# Instructions to follow
Return the data below exactly as given, except for the images.

# Data

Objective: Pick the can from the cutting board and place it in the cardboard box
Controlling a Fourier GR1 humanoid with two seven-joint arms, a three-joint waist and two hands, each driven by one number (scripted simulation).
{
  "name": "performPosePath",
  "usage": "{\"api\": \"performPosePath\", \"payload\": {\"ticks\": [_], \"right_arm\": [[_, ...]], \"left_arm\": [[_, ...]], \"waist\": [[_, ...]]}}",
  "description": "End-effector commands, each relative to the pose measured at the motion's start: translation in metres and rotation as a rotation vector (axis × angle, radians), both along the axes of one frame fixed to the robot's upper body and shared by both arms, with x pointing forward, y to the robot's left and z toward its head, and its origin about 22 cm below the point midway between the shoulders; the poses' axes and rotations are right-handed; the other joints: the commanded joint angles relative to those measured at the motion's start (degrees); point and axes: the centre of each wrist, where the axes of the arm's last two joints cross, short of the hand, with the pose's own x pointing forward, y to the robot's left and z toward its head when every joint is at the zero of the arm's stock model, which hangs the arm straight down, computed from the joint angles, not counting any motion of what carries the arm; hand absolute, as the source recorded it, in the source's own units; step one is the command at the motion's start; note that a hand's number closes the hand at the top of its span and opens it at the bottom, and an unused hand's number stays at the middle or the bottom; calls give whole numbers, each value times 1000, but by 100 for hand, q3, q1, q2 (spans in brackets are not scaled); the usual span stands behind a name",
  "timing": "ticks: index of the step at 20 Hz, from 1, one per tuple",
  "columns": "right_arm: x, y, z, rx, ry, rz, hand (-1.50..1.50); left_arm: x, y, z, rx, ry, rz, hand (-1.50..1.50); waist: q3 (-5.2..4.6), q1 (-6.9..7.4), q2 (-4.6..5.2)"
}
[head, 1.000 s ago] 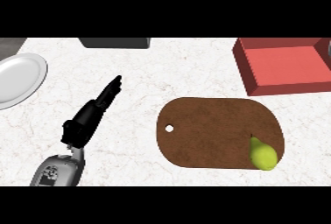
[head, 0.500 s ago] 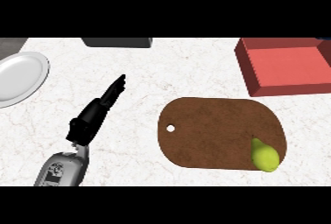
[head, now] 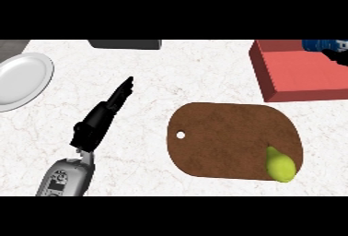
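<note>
Showing the left hand (head: 102,120) at lower left, stretched flat over the counter (head: 204,73). Fingers straight and close together, pointing up and to the right, holding nothing and touching no object. Borne on a grey forearm (head: 65,177) entering from the lower edge.

Left of and above the hand, well apart: white plate (head: 20,78), cut by the left edge. Straight above, at the far edge of the counter: dark block (head: 125,44), only partly in view.

Right of the hand, near but not touching: brown board (head: 224,138), rounded at the corners, with a small hole (head: 180,135) close to its left side. Lying on the board at its lower right corner: yellow-green fruit (head: 280,165), its narrow end pointing up and its rounded end reaching the board's edge. Bearing nothing else.

Above and right of the board, apart from it: red box (head: 299,73), open at the top, cut by the right edge.

Over the far right corner of the box, at the upper right: blue can (head: 323,44), off the board, only partly in view; impossible to tell whether resting in the box or held above it. Just beside and below the can: a small black part of the right hand (head: 336,56); cannot tell whether open or closed, nor whether gripping the can.
</note>
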Motion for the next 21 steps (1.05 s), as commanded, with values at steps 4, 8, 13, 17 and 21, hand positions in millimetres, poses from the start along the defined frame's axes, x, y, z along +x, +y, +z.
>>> {"api": "performPosePath", "payload": {"ticks": [4, 8, 13, 17, 21], "right_arm": [[5, -10, -35, 190, 168, -54, -150], [8, -5, -43, 243, 166, -15, -150], [2, -21, -36, 508, 4, 20, -150], [1, -22, -40, 735, -150, -15, -150], [-31, -71, -41, 883, -190, 0, -150]], "left_arm": [[-5, -3, -12, -5, -12, -29, 0], [-3, -4, -5, -3, 3, -12, 0], [4, -12, -3, 1, -15, -28, 0], [12, -1, 4, -7, -39, -17, 0], [6, 4, -1, -10, -23, -9, 0]], "waist": [[7, 123, 60], [9, 93, 41], [20, 67, 72], [23, 59, 88], [27, 66, 85]]}}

# Task output
Objective: Pick the can from the cutting board and place it in the cardboard box
Controlling a Fourier GR1 humanoid with two seven-joint arms, a three-joint waist and two hands, each driven by one number (scripted simulation).
{
  "name": "performPosePath",
  "usage": "{\"api\": \"performPosePath\", \"payload\": {\"ticks\": [_], \"right_arm\": [[_, ...]], \"left_arm\": [[_, ...]], \"waist\": [[_, ...]]}}",
  "description": "End-effector commands, each relative to the pose measured at the motion's start: translation in metres and rotation as a rotation vector (axis × angle, radians), both along the axes of one frame fixed to the robot's upper body and shared by both arms, with x pointing forward, y to the robot's left and z toward its head, and its origin about 22 cm below the point midway between the shoulders; the poses' axes and rotations are right-handed; the other joints: the commanded joint angles relative to those measured at the motion's start (degrees); point and axes: the centre of each wrist, where the axes of the arm's last two joints cross, short of the hand, with the pose's own x pointing forward, y to the robot's left and z toward its head when every joint is at the zero of the arm's stock model, which hangs the arm straight down, computed from the joint angles, not counting any motion of what carries the arm; hand absolute, as the source recorded it, in the source's own units; step one is the command at the motion's start; note that a hand's number closes the hand at the top of its span and opens it at the bottom, and an unused hand's number stays at the middle or the bottom; calls give whole numbers, each value times 1000, but by 100 for hand, q3, q1, q2 (spans in brackets are not scaled); the usual span stands behind a name",
  "timing": "ticks: index of the step at 20 Hz, from 1, one per tuple",
  "columns": "right_arm: x, y, z, rx, ry, rz, hand (-1.50..1.50); left_arm: x, y, z, rx, ry, rz, hand (-1.50..1.50); waist: q3 (-5.2..4.6), q1 (-6.9..7.4), q2 (-4.6..5.2)"
}
[head, 1.000 s ago] 
[head, 0.500 s ago] 
[head, now] 
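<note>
Showing the left hand (head: 102,120) at lower left, stretched flat over the counter (head: 204,73). Fingers straight and close together, pointing up and to the right, holding nothing and touching no object. Borne on a grey forearm (head: 65,177) entering from the lower edge.

Left of and above the hand, well apart: white plate (head: 20,78), cut by the left edge. Straight above, at the far edge of the counter: dark block (head: 125,44), only partly in view.

Right of the hand, near but not touching: brown board (head: 224,138), rounded at the corners, with a small hole (head: 180,135) close to its left side. Lying on the board at its lower right corner: yellow-green fruit (head: 280,165), its narrow end pointing up and its rounded end reaching the board's edge. Bearing nothing else.

Above and right of the board, apart from it: red box (head: 299,73), open at the top, cut by the right edge.

Over the far right corner of the box, at the upper right: blue can (head: 323,44), off the board, only partly in view; impossible to tell whether resting in the box or held above it. Just beside and below the can: a small black part of the right hand (head: 336,56); cannot tell whether open or closed, nor whether gripping the can.
</note>
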Motion for the next 21 steps (1.05 s), as commanded, with values at steps 4, 8, 13, 17 and 21, hand positions in millimetres, poses from the start along the defined frame's axes, x, y, z along +x, +y, +z.
>>> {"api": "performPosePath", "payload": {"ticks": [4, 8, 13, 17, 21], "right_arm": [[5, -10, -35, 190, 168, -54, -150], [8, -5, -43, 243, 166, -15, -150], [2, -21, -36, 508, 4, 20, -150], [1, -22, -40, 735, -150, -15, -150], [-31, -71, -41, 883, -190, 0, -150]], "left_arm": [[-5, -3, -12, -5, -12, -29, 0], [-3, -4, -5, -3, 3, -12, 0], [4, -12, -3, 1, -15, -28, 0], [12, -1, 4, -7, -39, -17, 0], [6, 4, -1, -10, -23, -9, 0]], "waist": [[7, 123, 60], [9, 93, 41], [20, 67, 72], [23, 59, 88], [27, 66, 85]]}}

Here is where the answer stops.